Task to complete: Retype the data in its entirety, with no word changed.

Source material:
-- Opening Marker --

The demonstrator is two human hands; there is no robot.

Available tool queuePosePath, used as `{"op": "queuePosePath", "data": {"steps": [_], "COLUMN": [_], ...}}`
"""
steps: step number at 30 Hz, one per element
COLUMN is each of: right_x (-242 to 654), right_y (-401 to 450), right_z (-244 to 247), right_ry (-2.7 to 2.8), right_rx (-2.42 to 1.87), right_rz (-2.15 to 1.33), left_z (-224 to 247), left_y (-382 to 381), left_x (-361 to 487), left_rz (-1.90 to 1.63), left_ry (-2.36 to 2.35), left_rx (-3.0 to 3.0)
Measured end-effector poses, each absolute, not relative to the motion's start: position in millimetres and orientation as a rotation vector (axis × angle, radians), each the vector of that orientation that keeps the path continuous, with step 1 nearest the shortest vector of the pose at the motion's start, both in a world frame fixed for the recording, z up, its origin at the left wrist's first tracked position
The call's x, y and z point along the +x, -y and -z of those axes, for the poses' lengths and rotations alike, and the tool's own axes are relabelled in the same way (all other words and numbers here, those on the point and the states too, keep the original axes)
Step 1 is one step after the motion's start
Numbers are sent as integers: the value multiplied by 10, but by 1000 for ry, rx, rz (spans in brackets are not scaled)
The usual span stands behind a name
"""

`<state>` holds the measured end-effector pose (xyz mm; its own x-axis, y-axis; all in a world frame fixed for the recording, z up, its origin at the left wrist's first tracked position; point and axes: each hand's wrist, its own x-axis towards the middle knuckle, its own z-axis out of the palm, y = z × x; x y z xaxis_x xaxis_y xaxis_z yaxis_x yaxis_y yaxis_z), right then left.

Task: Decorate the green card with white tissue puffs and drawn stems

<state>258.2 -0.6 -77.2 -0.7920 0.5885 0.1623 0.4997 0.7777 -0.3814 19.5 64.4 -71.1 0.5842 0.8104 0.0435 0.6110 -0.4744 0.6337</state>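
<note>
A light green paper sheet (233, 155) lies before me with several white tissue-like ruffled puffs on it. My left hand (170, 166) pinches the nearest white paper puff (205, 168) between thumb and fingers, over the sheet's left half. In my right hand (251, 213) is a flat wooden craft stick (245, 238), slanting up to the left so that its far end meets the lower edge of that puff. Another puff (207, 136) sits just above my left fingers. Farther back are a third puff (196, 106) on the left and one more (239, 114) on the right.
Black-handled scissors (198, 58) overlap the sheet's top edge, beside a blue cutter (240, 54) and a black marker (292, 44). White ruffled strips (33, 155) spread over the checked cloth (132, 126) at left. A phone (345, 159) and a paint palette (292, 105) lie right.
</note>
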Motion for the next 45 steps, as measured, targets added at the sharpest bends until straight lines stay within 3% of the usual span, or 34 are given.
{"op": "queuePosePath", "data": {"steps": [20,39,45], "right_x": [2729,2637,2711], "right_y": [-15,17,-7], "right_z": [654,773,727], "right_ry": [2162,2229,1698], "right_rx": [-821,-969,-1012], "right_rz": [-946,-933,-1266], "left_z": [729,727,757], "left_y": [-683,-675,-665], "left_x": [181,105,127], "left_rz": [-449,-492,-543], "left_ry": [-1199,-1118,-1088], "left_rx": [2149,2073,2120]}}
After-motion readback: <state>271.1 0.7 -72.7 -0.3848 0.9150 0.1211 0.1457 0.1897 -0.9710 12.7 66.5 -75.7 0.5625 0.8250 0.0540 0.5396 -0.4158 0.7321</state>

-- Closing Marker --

Solution for this task:
The demonstrator is two human hands; there is no robot.

Available tool queuePosePath, used as `{"op": "queuePosePath", "data": {"steps": [_], "COLUMN": [_], ...}}`
"""
steps: step number at 30 Hz, one per element
COLUMN is each of: right_x (-242 to 654), right_y (-401 to 450), right_z (-244 to 247), right_ry (-2.7 to 2.8), right_rx (-2.42 to 1.87), right_rz (-2.15 to 1.33), left_z (-224 to 247), left_y (-382 to 381), left_x (-361 to 487), left_rz (-1.90 to 1.63), left_ry (-2.36 to 2.35), left_rx (-3.0 to 3.0)
Measured end-effector poses, each absolute, not relative to the motion's start: position in millimetres and orientation as a rotation vector (axis × angle, radians), each the vector of that orientation that keeps the path continuous, with step 1 nearest the shortest vector of the pose at the motion's start, both in a world frame fixed for the recording, z up, its origin at the left wrist's first tracked position
The call's x, y and z point along the +x, -y and -z of those axes, for the poses' lengths and rotations alike, and the tool's own axes are relabelled in the same way (all other words and numbers here, those on the point and the states too, keep the original axes)
Step 1 is one step after the motion's start
Numbers are sent as integers: the value multiplied by 10, but by 1000 for ry, rx, rz (spans in brackets are not scaled)
The usual span stands behind a name
"""

`<state>` holds the measured end-effector pose (xyz mm; its own x-axis, y-axis; all in a world frame fixed for the recording, z up, its origin at the left wrist's first tracked position; point and axes: each hand's wrist, its own x-axis towards the middle knuckle, its own z-axis out of the palm, y = z × x; x y z xaxis_x xaxis_y xaxis_z yaxis_x yaxis_y yaxis_z), right then left.

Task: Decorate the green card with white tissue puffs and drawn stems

<state>258.2 -0.6 -77.2 -0.7920 0.5885 0.1623 0.4997 0.7777 -0.3814 19.5 64.4 -71.1 0.5842 0.8104 0.0435 0.6110 -0.4744 0.6337</state>
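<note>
A light green paper sheet (233, 155) lies before me with several white tissue-like ruffled puffs on it. My left hand (170, 166) pinches the nearest white paper puff (205, 168) between thumb and fingers, over the sheet's left half. In my right hand (251, 213) is a flat wooden craft stick (245, 238), slanting up to the left so that its far end meets the lower edge of that puff. Another puff (207, 136) sits just above my left fingers. Farther back are a third puff (196, 106) on the left and one more (239, 114) on the right.
Black-handled scissors (198, 58) overlap the sheet's top edge, beside a blue cutter (240, 54) and a black marker (292, 44). White ruffled strips (33, 155) spread over the checked cloth (132, 126) at left. A phone (345, 159) and a paint palette (292, 105) lie right.
</note>
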Motion for the next 45 steps, as measured, targets added at the sharpest bends until straight lines stay within 3% of the usual span, or 34 are given.
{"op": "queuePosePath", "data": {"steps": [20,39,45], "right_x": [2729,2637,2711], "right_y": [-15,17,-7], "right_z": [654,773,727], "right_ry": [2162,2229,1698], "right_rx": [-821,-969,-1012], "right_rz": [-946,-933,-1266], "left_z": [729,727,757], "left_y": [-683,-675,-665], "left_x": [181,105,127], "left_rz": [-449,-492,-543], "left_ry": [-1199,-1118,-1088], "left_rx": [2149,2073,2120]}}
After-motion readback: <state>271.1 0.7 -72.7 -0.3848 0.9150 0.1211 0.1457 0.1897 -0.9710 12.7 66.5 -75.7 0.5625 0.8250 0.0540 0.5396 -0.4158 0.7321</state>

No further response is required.